Transcribe the entries below word for word, beginning at the line with "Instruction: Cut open" and stopping after the line with "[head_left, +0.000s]"; drop all pictures.

---

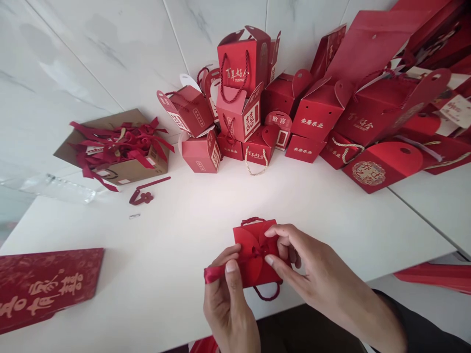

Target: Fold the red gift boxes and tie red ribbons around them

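A small red gift box (253, 233) with a folded petal top and dark red rope handles at two sides lies near the table's front edge. A dark red ribbon (214, 274) runs from a knot or bow at the box's centre to my left hand (231, 304), whose thumb and fingers pinch it at the box's left side. Around the box's right side curves my right hand (305, 260), thumb and index finger apart beside the ribbon knot, fingertips touching the box.
Red gift boxes (243, 63) are stacked along the tiled wall. A cardboard box (150, 166) of red ribbons stands back left, with a loose ribbon flower (146, 197) in front. A red printed box (51, 284) lies at the left, on the white table (165, 255).
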Demonstrator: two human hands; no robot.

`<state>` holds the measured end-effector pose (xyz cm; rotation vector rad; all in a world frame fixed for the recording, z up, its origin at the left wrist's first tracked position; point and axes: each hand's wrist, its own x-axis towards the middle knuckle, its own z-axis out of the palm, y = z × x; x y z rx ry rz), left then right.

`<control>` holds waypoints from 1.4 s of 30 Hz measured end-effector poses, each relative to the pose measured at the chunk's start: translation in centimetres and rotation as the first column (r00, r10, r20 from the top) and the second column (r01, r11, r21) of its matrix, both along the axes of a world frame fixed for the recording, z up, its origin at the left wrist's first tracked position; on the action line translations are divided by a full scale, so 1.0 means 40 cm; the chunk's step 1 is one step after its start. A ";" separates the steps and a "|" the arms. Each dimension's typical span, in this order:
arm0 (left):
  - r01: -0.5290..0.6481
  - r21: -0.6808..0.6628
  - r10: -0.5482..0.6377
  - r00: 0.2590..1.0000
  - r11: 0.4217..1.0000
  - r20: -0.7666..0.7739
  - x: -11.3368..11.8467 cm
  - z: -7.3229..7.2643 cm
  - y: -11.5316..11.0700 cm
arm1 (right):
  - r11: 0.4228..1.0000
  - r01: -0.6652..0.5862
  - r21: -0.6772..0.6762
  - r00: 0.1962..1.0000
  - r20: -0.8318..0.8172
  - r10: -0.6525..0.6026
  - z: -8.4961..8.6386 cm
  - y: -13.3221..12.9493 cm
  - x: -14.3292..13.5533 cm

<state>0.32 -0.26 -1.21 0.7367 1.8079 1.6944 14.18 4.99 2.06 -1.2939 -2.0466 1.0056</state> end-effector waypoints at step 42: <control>0.454 -0.264 -0.520 0.801 0.851 -0.297 -0.039 0.163 0.062 | 0.965 -0.206 0.163 0.965 -0.131 0.228 0.070 0.068 0.006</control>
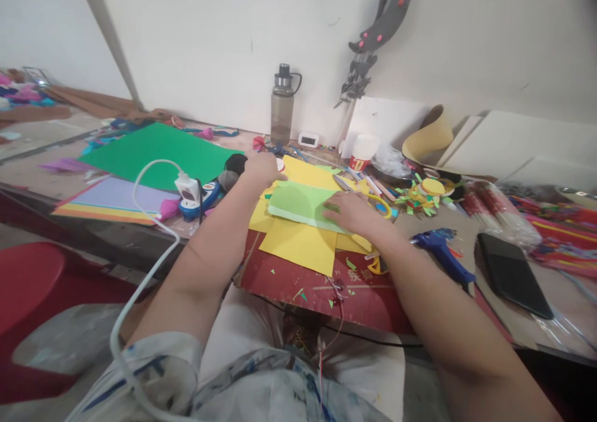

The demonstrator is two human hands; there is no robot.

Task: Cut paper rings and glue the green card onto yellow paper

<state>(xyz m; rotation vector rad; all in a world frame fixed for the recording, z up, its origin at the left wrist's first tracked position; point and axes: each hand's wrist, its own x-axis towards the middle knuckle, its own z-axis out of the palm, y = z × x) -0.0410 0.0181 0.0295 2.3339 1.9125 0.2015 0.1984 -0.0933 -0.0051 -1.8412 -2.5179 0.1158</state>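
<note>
Scissors (384, 203) lie by the hands (351, 212), a bottle (282, 114) beyond.

Diffuse lt. is washing the wall (209, 43) beyond L hand (263, 168); src unclear. Shadow is sitting under the table (28, 167), below-left of it. Plastic wrap (513, 229) R of R hand (349, 211) is glinting faintly. Fine detail's blurring; wide-angle distortion's stretching forearms (438, 298) edgewards; top-R corner's vignetting.

There is room to pass over the red board (282, 280) before the yellow paper (298, 248); the bottle (282, 114) blocks the back, the white cable (114, 341) the left, the glue gun (438, 251) the right.
</note>
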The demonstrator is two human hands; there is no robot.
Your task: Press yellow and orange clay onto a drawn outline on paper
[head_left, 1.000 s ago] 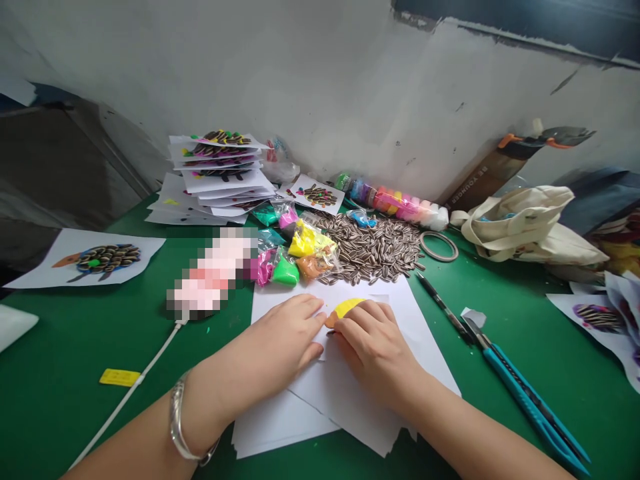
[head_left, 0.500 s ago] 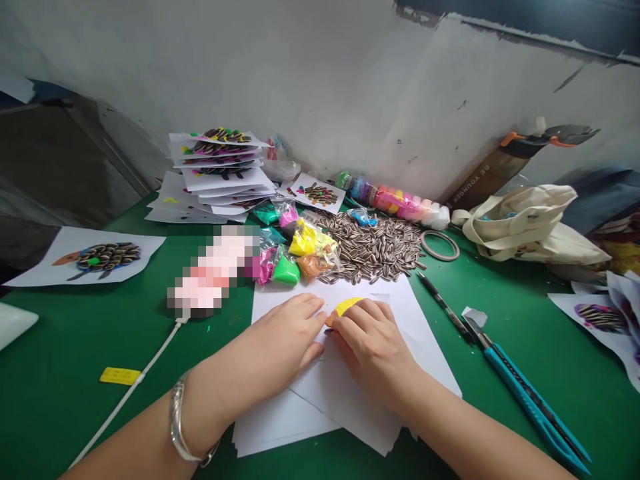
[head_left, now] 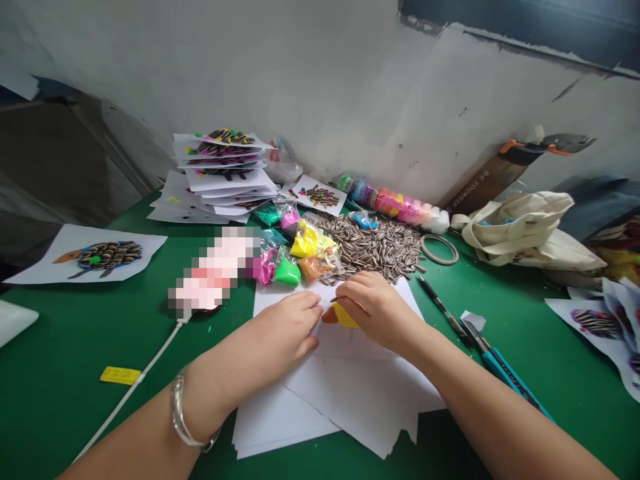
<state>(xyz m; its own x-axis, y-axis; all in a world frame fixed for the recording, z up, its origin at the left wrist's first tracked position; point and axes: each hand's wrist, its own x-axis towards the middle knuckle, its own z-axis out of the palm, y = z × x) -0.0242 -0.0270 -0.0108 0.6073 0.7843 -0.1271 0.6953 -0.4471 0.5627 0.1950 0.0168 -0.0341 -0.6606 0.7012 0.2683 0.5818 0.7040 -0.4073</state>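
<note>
Currently: seed (head_left: 334,299) pinched by right fingers (head_left: 351,291) | left fingers (head_left: 309,301) outstretched on paper (head_left: 330,343) | yellow shape (head_left: 345,317) could be marred by slipping

Looks like a craft corner, can't say home or workshop: green desk (head_left: 75,340), scuffed wall (head_left: 325,80), seed pile (head_left: 380,243), stacked pictures (head_left: 227,179).

Seed (head_left: 335,300) in right hand (head_left: 377,308). Sheets (head_left: 320,400) on table (head_left: 50,387), under left hand (head_left: 280,327). Clay bags (head_left: 306,241) beyond left hand; seed pile (head_left: 385,247) beyond right hand. Pen (head_left: 444,310) right of right hand, cutter (head_left: 507,373) farther right.
</note>
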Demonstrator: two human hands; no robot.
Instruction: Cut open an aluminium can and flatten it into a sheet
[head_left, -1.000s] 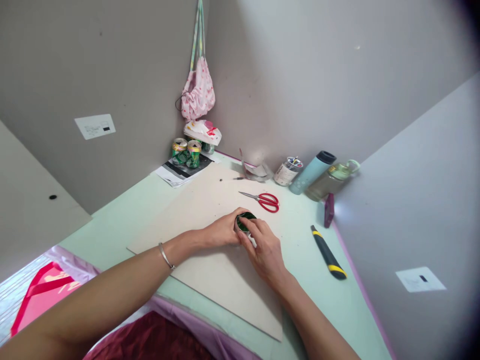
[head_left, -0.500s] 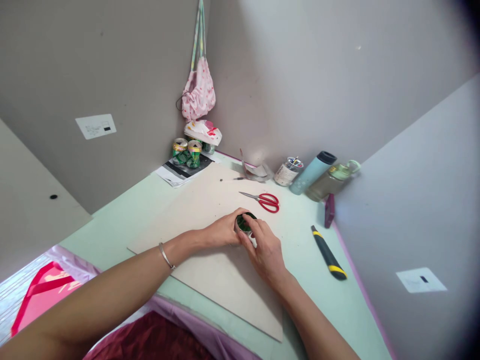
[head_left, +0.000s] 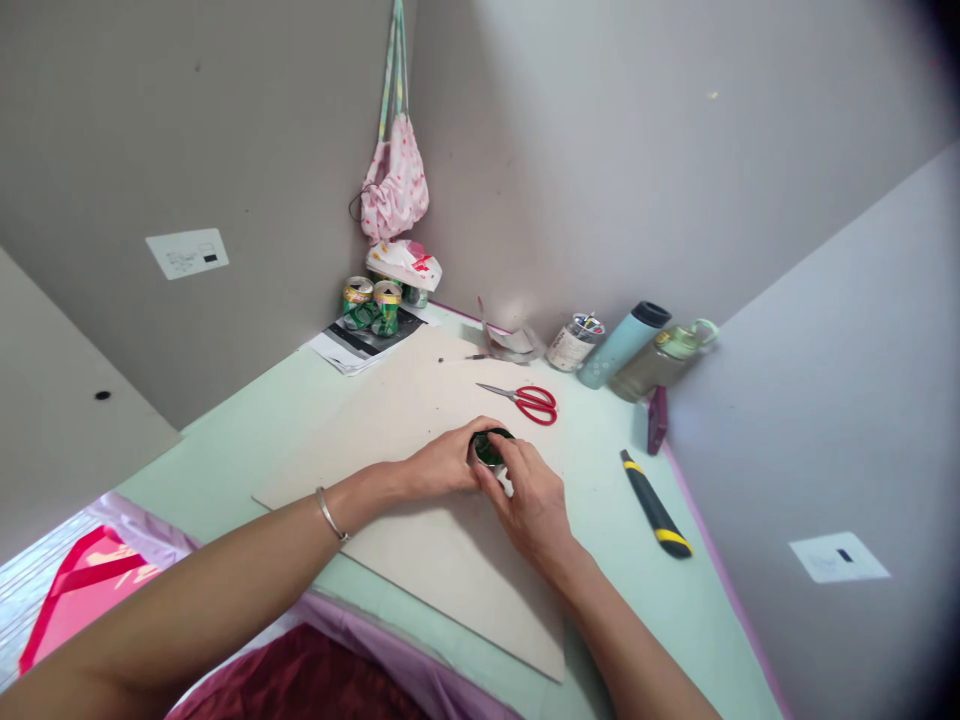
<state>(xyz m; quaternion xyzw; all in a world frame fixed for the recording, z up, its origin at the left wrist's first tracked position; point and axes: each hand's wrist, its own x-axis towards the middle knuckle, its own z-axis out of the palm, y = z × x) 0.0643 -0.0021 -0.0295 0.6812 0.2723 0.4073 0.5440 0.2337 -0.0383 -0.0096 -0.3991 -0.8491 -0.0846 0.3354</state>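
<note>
Between my hands is a short open-topped cylinder, green inside and silvery outside, like curled sheet from a drink can. My left hand wraps round its far left side. My right hand grips its near right rim, with fingertips at the opening; its lower part is hidden by my hands. Just beyond them, red-handled scissors lie on the beige board. To the right, a black and yellow utility knife rests on the pale green table.
Green drink cans stand in the back corner on printed paper, beneath a hanging pink pouch. Along the back wall are a pen-filled tin, a blue tumbler, a water bottle and a purple phone-like object.
My hands keep their grip on the cylinder, whose opening looks slightly wider. The whole view has shifted a little; the other things stay where they were.
</note>
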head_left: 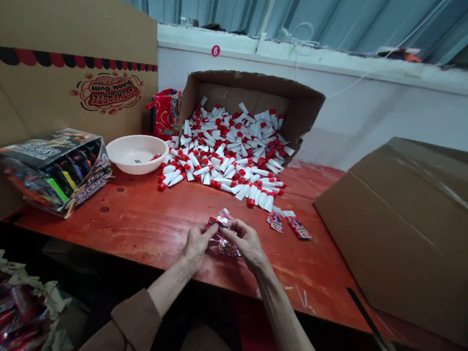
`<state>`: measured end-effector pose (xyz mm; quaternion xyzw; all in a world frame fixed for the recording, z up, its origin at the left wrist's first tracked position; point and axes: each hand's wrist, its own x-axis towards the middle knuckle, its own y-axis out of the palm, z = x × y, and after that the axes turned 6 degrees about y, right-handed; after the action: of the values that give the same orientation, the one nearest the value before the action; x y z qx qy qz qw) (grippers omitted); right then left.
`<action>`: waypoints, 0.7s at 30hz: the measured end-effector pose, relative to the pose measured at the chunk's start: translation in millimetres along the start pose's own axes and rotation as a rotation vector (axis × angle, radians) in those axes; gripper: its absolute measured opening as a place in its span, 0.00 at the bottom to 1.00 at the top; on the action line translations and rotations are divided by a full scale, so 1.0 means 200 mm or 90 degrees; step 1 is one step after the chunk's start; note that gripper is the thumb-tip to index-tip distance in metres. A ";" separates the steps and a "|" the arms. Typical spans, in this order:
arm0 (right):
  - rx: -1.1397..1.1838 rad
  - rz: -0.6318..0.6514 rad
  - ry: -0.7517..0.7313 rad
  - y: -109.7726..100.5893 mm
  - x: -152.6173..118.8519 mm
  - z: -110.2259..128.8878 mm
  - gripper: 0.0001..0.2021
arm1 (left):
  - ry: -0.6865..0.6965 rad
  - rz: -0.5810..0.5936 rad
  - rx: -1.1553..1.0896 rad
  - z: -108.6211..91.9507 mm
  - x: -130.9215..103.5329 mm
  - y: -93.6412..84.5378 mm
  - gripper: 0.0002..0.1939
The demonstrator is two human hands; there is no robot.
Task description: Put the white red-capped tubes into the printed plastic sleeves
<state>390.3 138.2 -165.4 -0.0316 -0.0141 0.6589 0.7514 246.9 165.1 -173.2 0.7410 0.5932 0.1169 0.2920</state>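
My left hand and my right hand meet above the front of the red table. Both are closed, with thumbs and fingers pinching a small colourful printed packet. Part of the packet shows below my fingers, and a clear and white end sticks out above them; my fingers hide its middle. Two similar printed packets, one beside the other, lie to the right of my hands. Beyond them, a heap of white tubes with red caps spills onto the table.
The tubes pour from a tipped cardboard box. Left of it stand a pale plastic bowl, a red bag and a display box. A large carton bounds the right side. A torn-edged box holds red packages at lower left.
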 end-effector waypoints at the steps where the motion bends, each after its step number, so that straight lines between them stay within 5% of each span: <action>1: -0.008 -0.018 0.002 -0.01 0.01 0.00 0.20 | 0.007 -0.011 0.011 0.00 0.01 0.01 0.25; 7: -0.114 -0.035 -0.036 -0.03 0.05 0.00 0.23 | 0.040 -0.009 0.052 0.00 0.04 0.06 0.24; 11: -0.253 0.005 -0.062 -0.19 0.20 -0.01 0.24 | 0.001 0.008 -0.016 -0.03 0.07 0.06 0.22; 13: -0.362 -0.115 -0.061 -0.35 0.33 -0.03 0.21 | -0.019 0.012 -0.066 -0.04 0.08 0.03 0.21; 16: -0.581 -0.452 0.082 -0.60 0.50 -0.09 0.18 | -0.047 0.017 -0.148 -0.06 0.10 -0.01 0.20; 21: -0.619 -0.475 0.109 -0.80 0.62 -0.17 0.19 | -0.101 0.007 -0.245 -0.09 0.13 -0.04 0.16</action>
<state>567.8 238.7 -191.2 -0.4160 -0.2622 0.2649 0.8295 238.7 195.1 -167.7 0.6815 0.5312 0.1706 0.4735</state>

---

> _PROBLEM SOLUTION_
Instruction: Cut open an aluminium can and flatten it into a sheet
[head_left, -1.000s] 
[head_left, -0.500s] 
[head_left, +0.000s] 

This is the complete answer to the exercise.